++++ DATA EXTRACT

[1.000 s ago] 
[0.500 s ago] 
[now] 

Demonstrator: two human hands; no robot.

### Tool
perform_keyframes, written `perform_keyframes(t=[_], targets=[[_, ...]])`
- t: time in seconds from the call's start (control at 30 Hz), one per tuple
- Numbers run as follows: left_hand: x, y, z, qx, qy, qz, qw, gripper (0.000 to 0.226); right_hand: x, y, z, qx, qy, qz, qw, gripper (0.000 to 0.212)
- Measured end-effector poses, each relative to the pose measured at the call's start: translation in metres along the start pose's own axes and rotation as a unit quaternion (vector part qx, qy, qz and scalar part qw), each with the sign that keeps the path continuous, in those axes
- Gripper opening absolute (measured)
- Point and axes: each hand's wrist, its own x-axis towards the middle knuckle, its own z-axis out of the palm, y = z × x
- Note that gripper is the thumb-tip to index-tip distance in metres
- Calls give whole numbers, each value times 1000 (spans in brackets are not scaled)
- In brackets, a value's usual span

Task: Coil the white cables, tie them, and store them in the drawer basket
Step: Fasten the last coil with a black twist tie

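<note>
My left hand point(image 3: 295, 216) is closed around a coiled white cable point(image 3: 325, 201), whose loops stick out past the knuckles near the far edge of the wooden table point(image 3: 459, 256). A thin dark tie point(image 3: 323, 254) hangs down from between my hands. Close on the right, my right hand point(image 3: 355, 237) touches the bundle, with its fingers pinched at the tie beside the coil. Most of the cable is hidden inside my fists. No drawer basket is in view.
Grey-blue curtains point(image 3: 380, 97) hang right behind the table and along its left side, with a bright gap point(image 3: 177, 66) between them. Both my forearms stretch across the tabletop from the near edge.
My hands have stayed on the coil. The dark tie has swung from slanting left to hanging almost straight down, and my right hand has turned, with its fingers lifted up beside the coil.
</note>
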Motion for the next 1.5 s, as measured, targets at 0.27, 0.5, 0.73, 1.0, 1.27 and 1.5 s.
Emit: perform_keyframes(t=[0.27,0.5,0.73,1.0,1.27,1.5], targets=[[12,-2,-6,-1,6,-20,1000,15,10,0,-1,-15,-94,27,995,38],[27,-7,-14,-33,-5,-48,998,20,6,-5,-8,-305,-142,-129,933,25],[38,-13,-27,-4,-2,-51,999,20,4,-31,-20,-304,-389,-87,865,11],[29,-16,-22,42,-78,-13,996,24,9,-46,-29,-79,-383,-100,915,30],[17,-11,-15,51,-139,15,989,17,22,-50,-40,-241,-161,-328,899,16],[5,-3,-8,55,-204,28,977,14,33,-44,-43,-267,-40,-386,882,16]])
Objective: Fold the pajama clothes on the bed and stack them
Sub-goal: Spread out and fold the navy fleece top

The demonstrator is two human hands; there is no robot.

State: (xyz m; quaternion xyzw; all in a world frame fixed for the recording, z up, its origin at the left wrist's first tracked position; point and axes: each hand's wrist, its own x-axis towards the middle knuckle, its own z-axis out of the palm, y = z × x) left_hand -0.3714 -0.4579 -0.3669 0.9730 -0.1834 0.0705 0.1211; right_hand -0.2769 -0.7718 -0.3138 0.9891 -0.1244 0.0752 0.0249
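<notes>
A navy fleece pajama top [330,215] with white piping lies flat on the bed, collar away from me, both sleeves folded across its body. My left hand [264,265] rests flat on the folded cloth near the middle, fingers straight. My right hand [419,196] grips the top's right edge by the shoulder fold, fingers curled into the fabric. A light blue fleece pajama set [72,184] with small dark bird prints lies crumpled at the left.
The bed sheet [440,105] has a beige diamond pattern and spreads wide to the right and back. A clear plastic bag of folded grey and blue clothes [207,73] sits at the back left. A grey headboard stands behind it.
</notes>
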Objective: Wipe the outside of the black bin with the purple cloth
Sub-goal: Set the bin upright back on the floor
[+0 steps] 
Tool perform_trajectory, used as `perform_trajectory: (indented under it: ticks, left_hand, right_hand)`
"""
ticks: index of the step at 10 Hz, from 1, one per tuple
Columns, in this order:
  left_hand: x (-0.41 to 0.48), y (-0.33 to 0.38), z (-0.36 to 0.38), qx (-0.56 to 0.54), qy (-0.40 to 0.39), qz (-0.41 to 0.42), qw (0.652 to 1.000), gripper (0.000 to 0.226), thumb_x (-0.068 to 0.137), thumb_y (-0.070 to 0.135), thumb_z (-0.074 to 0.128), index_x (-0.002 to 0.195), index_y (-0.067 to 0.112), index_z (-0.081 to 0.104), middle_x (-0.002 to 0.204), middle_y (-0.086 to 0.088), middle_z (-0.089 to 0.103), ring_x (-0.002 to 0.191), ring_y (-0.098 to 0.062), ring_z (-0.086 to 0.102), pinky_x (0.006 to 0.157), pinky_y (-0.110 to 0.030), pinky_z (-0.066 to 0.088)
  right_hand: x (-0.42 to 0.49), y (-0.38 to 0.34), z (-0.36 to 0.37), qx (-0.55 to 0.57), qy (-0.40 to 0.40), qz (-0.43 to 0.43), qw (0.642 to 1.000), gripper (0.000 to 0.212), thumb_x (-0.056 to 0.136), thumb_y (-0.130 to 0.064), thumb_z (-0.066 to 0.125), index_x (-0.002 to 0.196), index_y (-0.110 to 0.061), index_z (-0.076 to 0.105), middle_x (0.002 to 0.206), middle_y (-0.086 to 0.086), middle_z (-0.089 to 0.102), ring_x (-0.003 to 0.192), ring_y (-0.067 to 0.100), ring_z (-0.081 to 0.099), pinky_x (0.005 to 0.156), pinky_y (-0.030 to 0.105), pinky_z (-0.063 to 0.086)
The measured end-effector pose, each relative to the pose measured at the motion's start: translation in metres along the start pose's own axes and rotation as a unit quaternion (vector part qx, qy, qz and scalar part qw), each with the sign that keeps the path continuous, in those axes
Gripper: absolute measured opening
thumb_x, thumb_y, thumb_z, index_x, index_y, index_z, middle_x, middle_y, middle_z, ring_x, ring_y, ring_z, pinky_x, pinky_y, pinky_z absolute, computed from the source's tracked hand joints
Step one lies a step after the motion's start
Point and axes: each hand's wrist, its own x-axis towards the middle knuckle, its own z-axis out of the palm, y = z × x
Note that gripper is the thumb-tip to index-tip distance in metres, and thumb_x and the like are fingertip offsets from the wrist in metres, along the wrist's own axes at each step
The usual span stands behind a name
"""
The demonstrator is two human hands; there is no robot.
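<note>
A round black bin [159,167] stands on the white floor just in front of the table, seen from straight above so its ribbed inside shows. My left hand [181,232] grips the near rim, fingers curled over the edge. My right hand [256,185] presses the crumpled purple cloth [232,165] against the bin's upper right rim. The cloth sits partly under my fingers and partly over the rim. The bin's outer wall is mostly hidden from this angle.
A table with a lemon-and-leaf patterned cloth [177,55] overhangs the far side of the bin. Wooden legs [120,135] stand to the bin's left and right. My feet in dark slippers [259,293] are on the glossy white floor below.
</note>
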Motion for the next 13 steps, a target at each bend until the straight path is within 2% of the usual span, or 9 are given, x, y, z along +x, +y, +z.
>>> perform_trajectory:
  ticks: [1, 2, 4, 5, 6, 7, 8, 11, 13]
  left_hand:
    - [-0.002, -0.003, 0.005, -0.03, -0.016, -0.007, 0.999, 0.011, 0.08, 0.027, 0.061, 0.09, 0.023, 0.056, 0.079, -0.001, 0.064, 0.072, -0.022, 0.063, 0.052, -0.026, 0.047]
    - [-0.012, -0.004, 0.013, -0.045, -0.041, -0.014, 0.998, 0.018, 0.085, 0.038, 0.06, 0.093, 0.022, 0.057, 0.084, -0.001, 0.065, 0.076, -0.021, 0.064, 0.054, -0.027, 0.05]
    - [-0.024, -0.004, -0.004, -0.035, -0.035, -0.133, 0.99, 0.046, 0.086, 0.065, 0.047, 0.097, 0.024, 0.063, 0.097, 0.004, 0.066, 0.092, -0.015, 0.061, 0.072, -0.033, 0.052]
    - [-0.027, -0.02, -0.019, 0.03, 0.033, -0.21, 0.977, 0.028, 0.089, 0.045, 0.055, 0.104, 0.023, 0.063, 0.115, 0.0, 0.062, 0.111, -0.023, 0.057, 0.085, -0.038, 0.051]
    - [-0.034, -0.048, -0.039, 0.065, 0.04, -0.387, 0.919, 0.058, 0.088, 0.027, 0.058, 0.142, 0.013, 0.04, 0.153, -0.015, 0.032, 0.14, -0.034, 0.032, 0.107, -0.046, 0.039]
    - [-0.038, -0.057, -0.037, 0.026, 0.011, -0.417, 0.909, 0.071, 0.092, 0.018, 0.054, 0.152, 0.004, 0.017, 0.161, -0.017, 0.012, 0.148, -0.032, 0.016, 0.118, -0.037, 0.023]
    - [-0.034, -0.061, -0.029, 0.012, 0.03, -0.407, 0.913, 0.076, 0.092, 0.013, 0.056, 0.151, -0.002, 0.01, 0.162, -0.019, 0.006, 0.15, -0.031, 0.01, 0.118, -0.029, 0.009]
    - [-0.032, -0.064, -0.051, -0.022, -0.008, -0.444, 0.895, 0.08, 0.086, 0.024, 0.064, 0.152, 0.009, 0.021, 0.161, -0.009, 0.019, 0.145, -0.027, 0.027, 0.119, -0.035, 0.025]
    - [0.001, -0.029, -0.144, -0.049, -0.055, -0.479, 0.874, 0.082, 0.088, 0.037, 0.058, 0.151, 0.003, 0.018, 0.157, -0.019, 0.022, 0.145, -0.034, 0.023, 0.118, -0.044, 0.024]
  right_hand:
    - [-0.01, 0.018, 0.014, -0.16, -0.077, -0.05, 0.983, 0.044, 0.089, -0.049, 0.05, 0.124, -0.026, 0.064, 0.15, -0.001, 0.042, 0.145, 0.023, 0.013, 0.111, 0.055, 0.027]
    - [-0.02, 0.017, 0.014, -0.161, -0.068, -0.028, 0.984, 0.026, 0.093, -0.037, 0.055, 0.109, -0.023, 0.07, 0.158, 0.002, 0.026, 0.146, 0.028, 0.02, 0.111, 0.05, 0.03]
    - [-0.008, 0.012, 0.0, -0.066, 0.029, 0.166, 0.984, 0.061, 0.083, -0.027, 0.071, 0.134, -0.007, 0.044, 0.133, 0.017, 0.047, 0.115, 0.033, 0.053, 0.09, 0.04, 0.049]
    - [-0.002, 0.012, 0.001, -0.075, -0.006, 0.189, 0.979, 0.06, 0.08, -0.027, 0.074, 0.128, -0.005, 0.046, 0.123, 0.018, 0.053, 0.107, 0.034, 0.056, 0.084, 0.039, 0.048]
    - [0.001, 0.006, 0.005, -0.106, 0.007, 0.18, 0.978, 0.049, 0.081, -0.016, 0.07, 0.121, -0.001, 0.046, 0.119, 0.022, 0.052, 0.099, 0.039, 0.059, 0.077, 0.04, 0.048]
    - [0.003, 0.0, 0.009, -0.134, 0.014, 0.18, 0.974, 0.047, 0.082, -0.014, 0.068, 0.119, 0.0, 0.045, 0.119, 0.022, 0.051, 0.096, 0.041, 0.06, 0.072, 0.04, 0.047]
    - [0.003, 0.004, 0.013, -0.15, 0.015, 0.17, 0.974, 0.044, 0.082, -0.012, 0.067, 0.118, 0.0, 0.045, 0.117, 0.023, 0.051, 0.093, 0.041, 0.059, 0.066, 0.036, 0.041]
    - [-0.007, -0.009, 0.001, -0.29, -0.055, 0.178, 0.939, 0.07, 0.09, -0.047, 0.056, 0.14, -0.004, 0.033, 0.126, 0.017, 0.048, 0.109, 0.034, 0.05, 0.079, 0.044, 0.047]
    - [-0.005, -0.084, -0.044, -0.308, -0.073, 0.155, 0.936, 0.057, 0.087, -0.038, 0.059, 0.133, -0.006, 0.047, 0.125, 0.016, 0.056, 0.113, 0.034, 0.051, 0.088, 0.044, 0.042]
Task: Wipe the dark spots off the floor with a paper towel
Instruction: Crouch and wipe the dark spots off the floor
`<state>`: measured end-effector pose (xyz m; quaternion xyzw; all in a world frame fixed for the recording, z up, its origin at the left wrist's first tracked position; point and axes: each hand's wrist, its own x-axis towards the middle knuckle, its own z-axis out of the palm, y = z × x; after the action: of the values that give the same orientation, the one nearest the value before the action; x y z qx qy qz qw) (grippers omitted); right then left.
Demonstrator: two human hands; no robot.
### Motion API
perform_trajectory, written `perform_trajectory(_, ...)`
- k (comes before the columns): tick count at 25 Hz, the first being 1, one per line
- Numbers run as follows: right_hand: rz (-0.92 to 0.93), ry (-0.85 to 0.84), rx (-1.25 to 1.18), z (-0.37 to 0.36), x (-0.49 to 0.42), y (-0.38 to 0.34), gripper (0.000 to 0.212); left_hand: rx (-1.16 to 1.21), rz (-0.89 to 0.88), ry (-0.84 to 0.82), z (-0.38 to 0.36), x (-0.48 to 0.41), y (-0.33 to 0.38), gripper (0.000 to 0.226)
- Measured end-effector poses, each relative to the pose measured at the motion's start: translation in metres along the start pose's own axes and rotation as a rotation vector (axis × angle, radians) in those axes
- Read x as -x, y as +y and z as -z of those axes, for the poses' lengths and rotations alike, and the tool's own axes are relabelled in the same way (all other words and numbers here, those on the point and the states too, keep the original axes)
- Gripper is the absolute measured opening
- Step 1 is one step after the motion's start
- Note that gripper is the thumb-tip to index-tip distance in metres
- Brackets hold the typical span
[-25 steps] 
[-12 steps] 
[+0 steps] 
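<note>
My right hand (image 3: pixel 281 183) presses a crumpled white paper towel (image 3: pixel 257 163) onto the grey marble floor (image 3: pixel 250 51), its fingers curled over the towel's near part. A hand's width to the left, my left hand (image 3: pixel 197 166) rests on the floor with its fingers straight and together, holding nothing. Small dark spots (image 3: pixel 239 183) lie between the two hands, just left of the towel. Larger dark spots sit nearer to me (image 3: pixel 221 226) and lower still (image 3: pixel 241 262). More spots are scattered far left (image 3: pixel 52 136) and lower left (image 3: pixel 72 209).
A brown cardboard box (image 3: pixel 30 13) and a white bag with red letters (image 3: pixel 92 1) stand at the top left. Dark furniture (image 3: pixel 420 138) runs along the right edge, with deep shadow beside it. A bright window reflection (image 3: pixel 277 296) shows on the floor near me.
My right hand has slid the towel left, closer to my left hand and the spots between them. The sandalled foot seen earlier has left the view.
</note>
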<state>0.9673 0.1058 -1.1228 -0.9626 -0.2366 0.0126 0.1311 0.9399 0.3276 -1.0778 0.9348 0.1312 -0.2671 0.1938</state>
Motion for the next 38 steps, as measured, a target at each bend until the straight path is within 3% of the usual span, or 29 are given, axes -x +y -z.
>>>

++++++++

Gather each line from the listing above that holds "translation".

## EXPECTED ANSWER
- Measured end-effector poses, each relative to the pose measured at the call's start: translation in metres along the start pose's own axes and rotation as a unit quaternion (vector part qx, qy, qz and scalar part qw), each with the sign that keeps the path continuous, in those axes
The measured end-effector pose, each relative to the pose measured at the motion's start: translation in metres along the start pose's own axes and rotation as a unit quaternion (vector part qx, qy, qz and scalar part qw), each with the sign that keeps the path continuous, in those axes
- Measured end-effector poses, each relative to the pose measured at the motion's start: translation in metres along the start pose's own axes and rotation as a rotation vector (axis × angle, radians) in those axes

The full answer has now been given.